* Supplied material *
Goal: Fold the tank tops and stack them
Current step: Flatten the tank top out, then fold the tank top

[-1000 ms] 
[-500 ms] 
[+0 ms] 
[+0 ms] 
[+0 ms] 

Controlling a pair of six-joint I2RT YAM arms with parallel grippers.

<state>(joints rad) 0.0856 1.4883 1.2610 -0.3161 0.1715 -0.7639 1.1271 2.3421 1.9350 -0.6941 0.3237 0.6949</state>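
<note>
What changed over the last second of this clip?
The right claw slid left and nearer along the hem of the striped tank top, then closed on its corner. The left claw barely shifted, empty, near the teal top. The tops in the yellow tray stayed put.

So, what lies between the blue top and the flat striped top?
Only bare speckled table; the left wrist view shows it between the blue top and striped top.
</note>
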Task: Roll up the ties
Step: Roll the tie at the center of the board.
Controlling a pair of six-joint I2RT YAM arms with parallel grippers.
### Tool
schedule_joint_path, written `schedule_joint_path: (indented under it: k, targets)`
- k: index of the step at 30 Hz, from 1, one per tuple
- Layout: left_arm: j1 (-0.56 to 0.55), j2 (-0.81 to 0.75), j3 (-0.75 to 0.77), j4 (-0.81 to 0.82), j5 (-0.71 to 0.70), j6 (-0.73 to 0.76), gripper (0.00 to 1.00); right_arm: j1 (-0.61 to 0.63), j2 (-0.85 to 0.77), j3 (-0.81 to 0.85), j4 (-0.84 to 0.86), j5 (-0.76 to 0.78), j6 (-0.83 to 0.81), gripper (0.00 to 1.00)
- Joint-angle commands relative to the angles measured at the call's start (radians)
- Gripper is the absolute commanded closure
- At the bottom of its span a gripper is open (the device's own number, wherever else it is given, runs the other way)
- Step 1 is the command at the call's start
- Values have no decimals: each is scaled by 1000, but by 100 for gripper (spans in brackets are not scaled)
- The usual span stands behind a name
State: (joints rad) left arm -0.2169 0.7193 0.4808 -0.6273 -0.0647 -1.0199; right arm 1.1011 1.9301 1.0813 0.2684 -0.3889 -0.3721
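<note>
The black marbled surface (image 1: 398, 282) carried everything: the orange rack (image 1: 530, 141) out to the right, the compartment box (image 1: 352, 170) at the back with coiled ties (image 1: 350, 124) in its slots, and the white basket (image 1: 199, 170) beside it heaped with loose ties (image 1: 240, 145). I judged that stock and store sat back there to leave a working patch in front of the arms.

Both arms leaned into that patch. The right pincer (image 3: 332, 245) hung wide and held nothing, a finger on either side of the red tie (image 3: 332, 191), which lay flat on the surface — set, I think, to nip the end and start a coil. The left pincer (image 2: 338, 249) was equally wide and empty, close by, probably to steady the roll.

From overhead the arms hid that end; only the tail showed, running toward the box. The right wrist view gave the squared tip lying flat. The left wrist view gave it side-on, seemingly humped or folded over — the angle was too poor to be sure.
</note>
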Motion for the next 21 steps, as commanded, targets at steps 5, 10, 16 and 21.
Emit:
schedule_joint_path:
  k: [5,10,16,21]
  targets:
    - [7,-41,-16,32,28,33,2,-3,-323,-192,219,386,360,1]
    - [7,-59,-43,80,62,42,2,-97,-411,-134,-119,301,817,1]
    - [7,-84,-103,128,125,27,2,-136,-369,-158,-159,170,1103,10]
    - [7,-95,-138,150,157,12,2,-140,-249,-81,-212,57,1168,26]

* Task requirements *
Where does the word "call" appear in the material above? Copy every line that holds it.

* Solution to the exercise *
- Joint-angle commands relative to the angles measured at the call's start (radians)
- Step 1 is the command at the call's start

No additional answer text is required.